TensorRT optimization

TensorRT provides the fastest GR00T inference by compiling the DiT action head to GPU-specific optimized kernels. This guide covers the complete workflow from ONNX export to TensorRT inference.

Performance gains

TensorRT delivers significant speedups across all GPU platforms:

Device	PyTorch Eager	TensorRT	Speedup
RTX 5090	58 ms (17.3 Hz)	31 ms (32.1 Hz)	1.86x
H100	77 ms (13.0 Hz)	36 ms (27.9 Hz)	2.14x
RTX 4090	82 ms (12.2 Hz)	43 ms (23.3 Hz)	1.92x
Thor	117 ms (8.6 Hz)	92 ms (10.9 Hz)	1.27x
Orin	300 ms (3.3 Hz)	173 ms (5.8 Hz)	1.73x

Prerequisites

Installation

Install TensorRT dependencies:

uv sync --extra tensorrt

This installs:

ONNX export tools
TensorRT Python bindings
Additional optimization libraries

Hardware requirements

CUDA-enabled GPU with 8GB+ VRAM (recommended)
Compatible CUDA version (12.4 recommended, 11.8 also supported)
Sufficient disk space (~2GB for engine cache)

Complete workflow

Export model to ONNX

Convert the DiT action head to ONNX format:

python scripts/deployment/export_onnx_n1d6.py \
  --model-path nvidia/GR00T-N1.6-3B \
  --dataset-path demo_data/gr1.PickNPlace \
  --embodiment-tag GR1 \
  --output-dir ./groot_n1d6_onnx

Output: ./groot_n1d6_onnx/dit_model.onnx

This captures the input shapes from a sample trajectory and exports only the action head component.

Build TensorRT engine

Compile the ONNX model to a TensorRT engine:

python scripts/deployment/build_tensorrt_engine.py \
  --onnx ./groot_n1d6_onnx/dit_model.onnx \
  --engine ./groot_n1d6_onnx/dit_model_bf16.trt \
  --precision bf16

Output: ./groot_n1d6_onnx/dit_model_bf16.trt

Engine build takes 5-10 minutes depending on GPU. The engine is GPU-specific and needs to be rebuilt for different GPU architectures.

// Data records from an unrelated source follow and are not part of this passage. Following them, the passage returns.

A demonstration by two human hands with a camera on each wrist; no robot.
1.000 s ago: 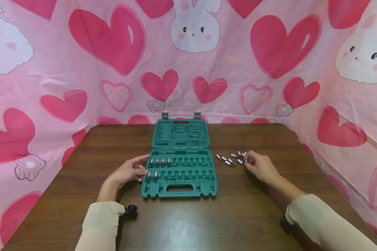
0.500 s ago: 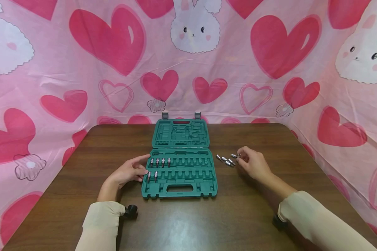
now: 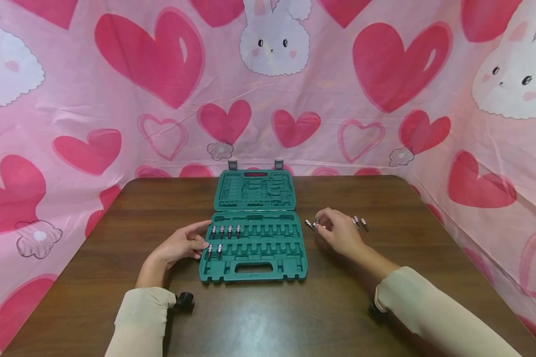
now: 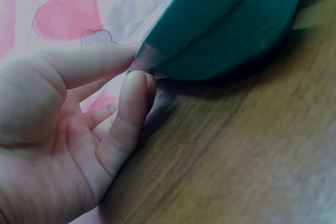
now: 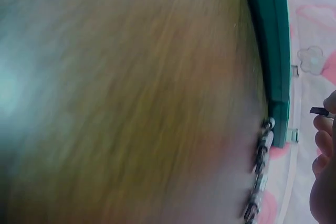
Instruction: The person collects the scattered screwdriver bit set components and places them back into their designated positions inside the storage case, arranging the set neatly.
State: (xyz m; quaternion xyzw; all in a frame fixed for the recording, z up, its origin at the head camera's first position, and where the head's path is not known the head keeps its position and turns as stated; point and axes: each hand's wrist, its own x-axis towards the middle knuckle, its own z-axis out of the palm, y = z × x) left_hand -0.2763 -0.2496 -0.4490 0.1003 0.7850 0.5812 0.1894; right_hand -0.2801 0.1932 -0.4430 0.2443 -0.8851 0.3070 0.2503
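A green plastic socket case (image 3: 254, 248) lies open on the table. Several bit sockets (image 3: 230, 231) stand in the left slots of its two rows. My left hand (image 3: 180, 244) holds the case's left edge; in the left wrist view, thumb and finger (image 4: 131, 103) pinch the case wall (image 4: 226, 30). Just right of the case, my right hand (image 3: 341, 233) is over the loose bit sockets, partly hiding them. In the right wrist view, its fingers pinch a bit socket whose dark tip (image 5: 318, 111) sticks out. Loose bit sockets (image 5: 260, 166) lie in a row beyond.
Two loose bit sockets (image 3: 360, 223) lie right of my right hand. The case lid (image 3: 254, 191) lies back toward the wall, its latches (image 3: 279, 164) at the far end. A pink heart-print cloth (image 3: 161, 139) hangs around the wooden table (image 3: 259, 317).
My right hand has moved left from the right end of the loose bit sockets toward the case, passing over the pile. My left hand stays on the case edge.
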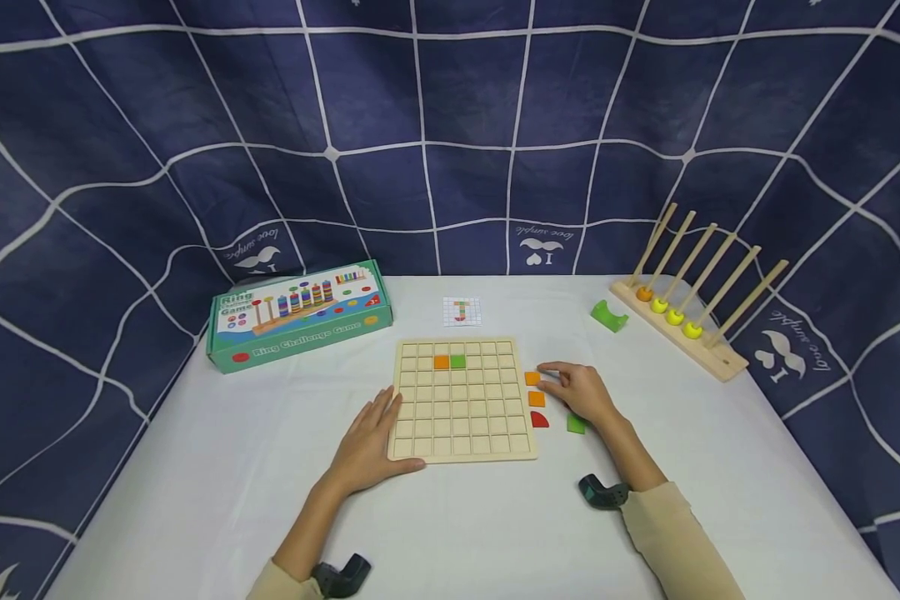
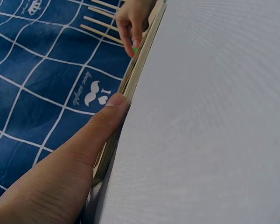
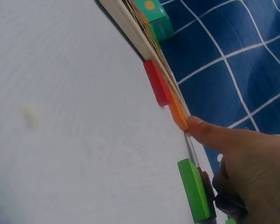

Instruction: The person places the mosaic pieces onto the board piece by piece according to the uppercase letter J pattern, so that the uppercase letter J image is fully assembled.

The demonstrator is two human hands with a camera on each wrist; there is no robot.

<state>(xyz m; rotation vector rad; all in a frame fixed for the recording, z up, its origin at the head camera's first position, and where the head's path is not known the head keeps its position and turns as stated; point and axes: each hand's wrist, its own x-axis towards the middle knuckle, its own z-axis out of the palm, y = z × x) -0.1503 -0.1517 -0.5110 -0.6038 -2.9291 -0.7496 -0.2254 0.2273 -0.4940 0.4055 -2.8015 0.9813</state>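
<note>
A pale wooden grid board [image 1: 460, 427] lies flat, an orange square tile [image 1: 441, 362] and a green square tile [image 1: 457, 362] side by side near its top. My left hand [image 1: 367, 446] rests at the board's lower left corner, fingers along the left side and thumb against the front edge [image 2: 113, 140]. Beyond the right edge, my right hand [image 1: 583, 393] has its thumb and index fingertips apart at a loose orange tile [image 1: 532, 378]. Just below sit another orange tile [image 1: 537, 399] and a red quarter-round piece [image 1: 540, 420]. A green piece [image 1: 576, 424] lies beside the right wrist, partly covered.
Behind the board lies a small pattern card [image 1: 462, 312]. A green game box [image 1: 307, 333] stands back left. At back right are a green curved block [image 1: 609, 316] and a wooden peg rack [image 1: 678, 329] with orange and yellow beads. A dark grid-patterned cloth [image 1: 465, 108] hangs behind.
</note>
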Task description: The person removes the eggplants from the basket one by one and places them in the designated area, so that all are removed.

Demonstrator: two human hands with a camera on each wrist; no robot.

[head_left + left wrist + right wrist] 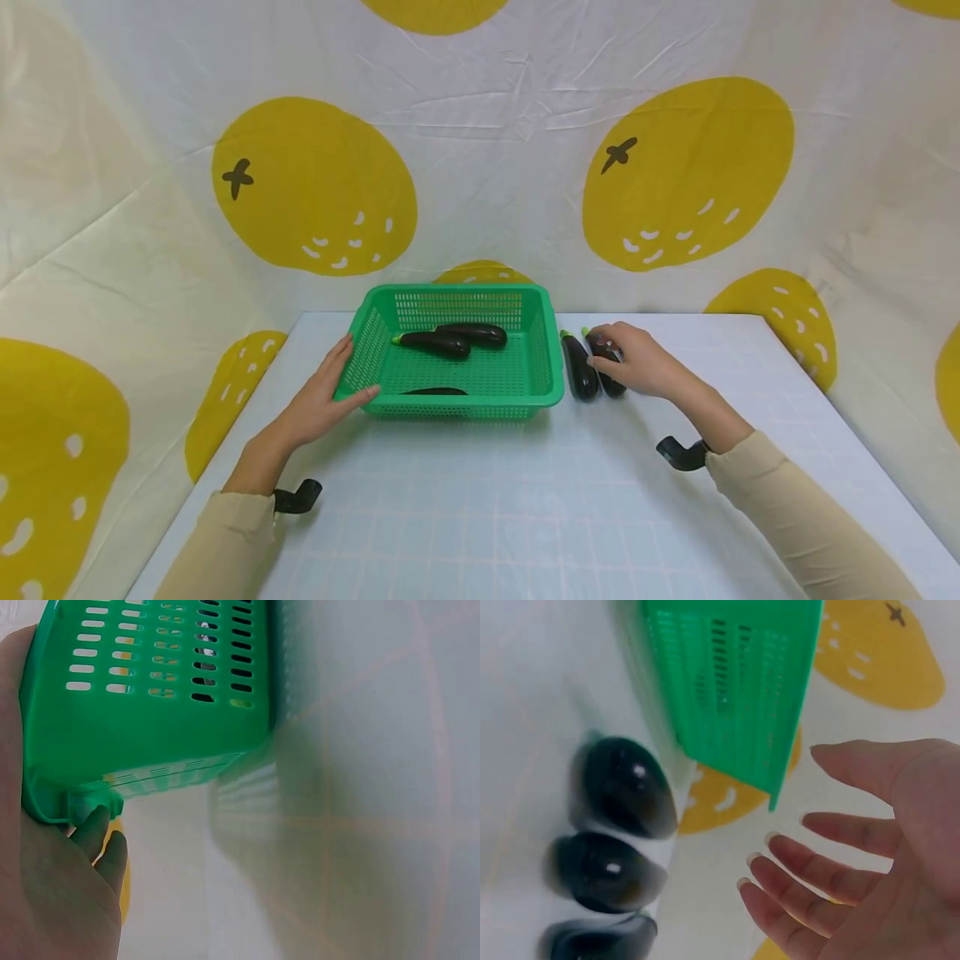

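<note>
A green plastic basket (465, 401) stands at the far middle of the table. Two dark eggplants (480, 335) overlap inside it, and a third (437, 391) shows partly behind the front wall. My left hand (318, 406) grips its front left corner, thumb over the front rim; in the left wrist view fingertips (94, 832) curl under the rim. Over the eggplants right of the basket hovers my right hand (637, 360), fingers spread and relaxed in the right wrist view. One eggplant (579, 367) lies beside the basket, another (611, 385) partly under the hand. The right wrist view shows three eggplants (611, 871) in a row.
The white table (480, 508) has a faint grid pattern. A pale cloth (517, 192) with large yellow fruit prints hangs behind the table and at both sides. Dark wrist cameras (298, 497) sit on both wrists, by the beige sleeves.
</note>
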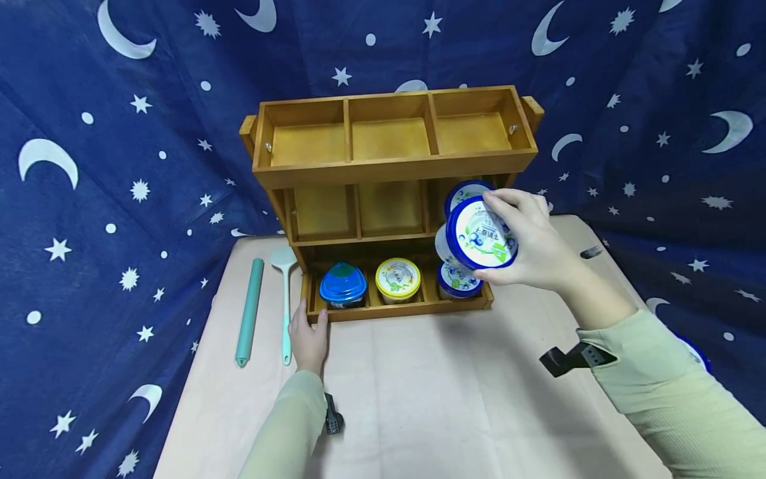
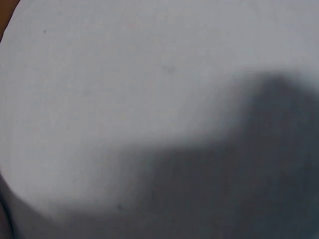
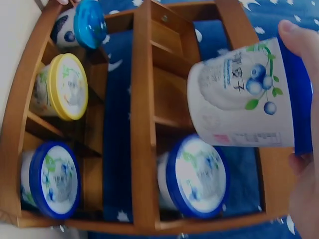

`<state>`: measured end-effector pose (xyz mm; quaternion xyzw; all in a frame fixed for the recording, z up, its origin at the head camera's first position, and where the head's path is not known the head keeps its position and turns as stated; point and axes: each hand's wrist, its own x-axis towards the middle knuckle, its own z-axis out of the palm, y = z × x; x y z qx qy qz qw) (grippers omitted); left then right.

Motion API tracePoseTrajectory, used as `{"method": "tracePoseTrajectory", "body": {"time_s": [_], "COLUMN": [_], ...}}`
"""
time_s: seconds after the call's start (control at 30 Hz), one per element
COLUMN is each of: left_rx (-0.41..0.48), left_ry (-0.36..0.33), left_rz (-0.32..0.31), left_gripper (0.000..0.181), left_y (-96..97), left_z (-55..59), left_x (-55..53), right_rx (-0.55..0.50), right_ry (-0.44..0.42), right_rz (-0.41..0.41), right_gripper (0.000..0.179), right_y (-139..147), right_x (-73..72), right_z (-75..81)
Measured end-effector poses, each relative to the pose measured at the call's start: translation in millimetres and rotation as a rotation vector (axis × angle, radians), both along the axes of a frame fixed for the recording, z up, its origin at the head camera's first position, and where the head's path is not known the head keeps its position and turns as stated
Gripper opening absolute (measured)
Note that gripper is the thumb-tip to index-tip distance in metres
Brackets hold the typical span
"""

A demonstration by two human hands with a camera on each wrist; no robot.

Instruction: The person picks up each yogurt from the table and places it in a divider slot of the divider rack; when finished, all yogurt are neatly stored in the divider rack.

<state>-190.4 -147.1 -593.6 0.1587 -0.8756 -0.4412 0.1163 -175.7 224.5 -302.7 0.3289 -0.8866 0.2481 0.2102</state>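
Note:
My right hand (image 1: 529,243) grips a yogurt tub (image 3: 244,94) by its blue lid, with the blueberry-printed white side showing in the right wrist view. The tub is held in front of the right side of a three-tier wooden rack (image 1: 395,169). At the rack's lower left front corner, my left hand (image 1: 309,342) holds the edge between thumb and fingers. A blue-lidded tub (image 3: 199,174) stands in the middle tier's right compartment. The bottom tier carries a blue dome-lidded cup (image 1: 343,285), a yellow-lidded tub (image 1: 397,278) and another blue-lidded tub (image 3: 55,180).
Left of the rack lie a teal rod (image 1: 249,313) and a pale-green spatula (image 1: 286,306) on the light tablecloth (image 1: 407,392). Dark bristles (image 1: 591,252) show behind my right wrist. A blue star-and-moon cloth (image 1: 149,166) hangs behind. The left wrist view shows mostly shadowed tablecloth.

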Motion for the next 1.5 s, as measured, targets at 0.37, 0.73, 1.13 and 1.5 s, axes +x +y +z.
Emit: {"method": "tracePoseTrajectory", "body": {"time_s": [0.37, 0.73, 1.13, 1.5], "left_rx": [-0.012, -0.002, 0.004, -0.004], "left_ry": [0.03, 0.023, 0.01, 0.009], "left_rz": [0.0, -0.006, -0.026, 0.0], "left_gripper": [0.067, 0.066, 0.069, 0.067], "left_y": [-3.5, -0.5, 7.7, -0.5], "left_z": [-1.6, 1.4, -6.6, -2.4], "left_x": [0.6, -3.0, -1.6, -1.9], "right_rx": [0.057, 0.061, 0.079, 0.052], "right_ry": [0.182, 0.276, 0.187, 0.211], "right_rz": [0.016, 0.011, -0.076, -0.076], "right_gripper": [0.115, 0.112, 0.109, 0.103], "right_y": [-52.8, -70.8, -81.6, -99.8], "right_x": [-32.7, -52.8, -56.5, -69.4], "right_z": [-23.2, -43.6, -61.5, -61.6]}}
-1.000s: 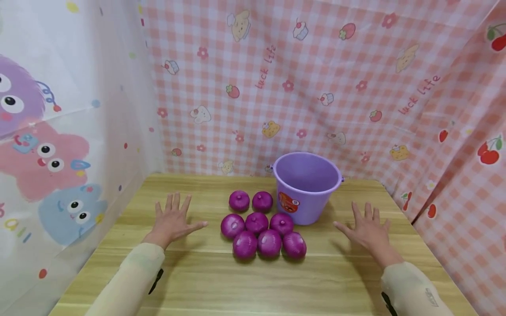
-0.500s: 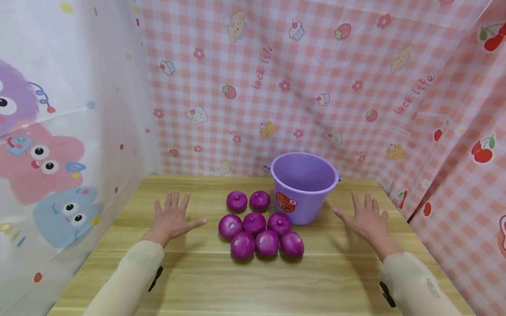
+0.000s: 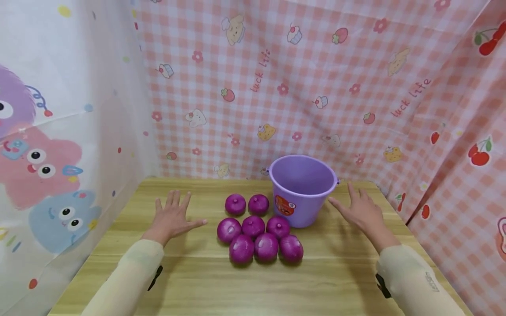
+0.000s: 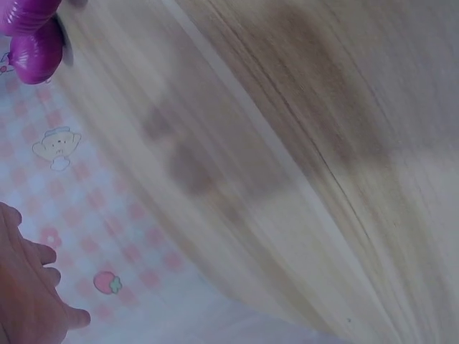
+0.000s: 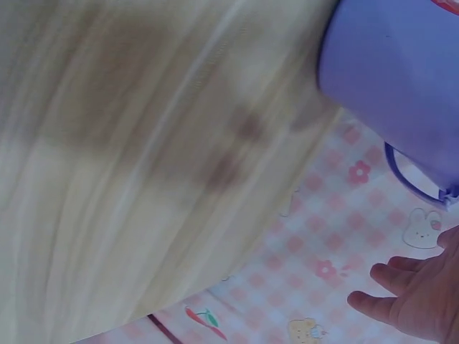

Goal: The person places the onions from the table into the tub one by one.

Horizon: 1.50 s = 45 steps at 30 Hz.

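Several purple-red onions (image 3: 253, 227) lie close together in rows on the wooden table. Behind them to the right stands a purple bucket (image 3: 304, 197), upright, with a red sticker on its front and no onion visible inside. My left hand (image 3: 171, 219) hovers left of the onions, fingers spread and holding nothing. To the right of the bucket is my right hand (image 3: 363, 214), its fingers extended and its thumb towards the bucket wall, apparently not touching. In the right wrist view, the bucket's handle (image 5: 405, 179) hangs down behind it.
A pink checked cloth (image 3: 245, 105) hangs behind the table (image 3: 221, 289) and continues on the right. On the left hangs a white cloth (image 3: 114, 109) with cartoon figures. Both sleeves carry a dark strap.
My right hand has moved forward, nearer to the bucket's right side. The left hand keeps nearly the same place. The head view has shifted slightly; onions and bucket stay put.
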### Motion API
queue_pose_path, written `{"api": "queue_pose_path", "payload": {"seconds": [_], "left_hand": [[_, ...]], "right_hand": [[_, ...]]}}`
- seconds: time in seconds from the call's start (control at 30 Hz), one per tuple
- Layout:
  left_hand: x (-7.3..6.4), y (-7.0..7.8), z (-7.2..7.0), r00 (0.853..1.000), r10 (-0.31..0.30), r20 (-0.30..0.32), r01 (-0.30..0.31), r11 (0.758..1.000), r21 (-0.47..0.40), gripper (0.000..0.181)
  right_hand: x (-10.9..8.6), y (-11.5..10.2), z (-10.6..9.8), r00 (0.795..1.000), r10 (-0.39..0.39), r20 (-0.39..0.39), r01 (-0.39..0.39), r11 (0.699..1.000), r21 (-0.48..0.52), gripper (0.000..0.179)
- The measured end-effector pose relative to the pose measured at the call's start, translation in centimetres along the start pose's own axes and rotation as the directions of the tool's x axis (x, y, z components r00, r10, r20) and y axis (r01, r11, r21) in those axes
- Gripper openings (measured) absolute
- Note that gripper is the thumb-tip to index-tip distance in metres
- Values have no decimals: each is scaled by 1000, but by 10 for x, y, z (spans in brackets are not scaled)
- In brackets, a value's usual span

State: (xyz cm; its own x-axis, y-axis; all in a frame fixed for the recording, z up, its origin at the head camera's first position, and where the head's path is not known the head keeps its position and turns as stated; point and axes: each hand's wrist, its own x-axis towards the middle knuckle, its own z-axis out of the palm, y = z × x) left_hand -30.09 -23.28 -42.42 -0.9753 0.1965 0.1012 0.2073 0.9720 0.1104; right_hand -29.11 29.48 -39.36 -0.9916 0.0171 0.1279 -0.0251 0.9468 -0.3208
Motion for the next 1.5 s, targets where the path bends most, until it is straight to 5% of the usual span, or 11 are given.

Run inference with TensorRT

Use the compiled engine for accelerated inference:

python scripts/deployment/standalone_inference_script.py \
  --model-path nvidia/GR00T-N1.6-3B \
  --dataset-path demo_data/gr1.PickNPlace \
  --embodiment-tag GR1 \
  --traj-ids 0 1 2 \
  --inference-mode tensorrt \
  --trt-engine-path ./groot_n1d6_onnx/dit_model_bf16.trt \
  --action-horizon 8

ONNX export options

The export_onnx_n1d6.py script supports these arguments:

Argument	Default	Description
`--model-path`	(required)	Model checkpoint path
`--dataset-path`	(required)	Dataset for capturing input shapes
`--embodiment-tag`	`GR1`	Embodiment tag
`--output-dir`	`./groot_n1d6_onnx`	Output directory
`--video-backend`	`torchcodec`	Video backend (`decord`, `torchvision_av`, `torchcodec`)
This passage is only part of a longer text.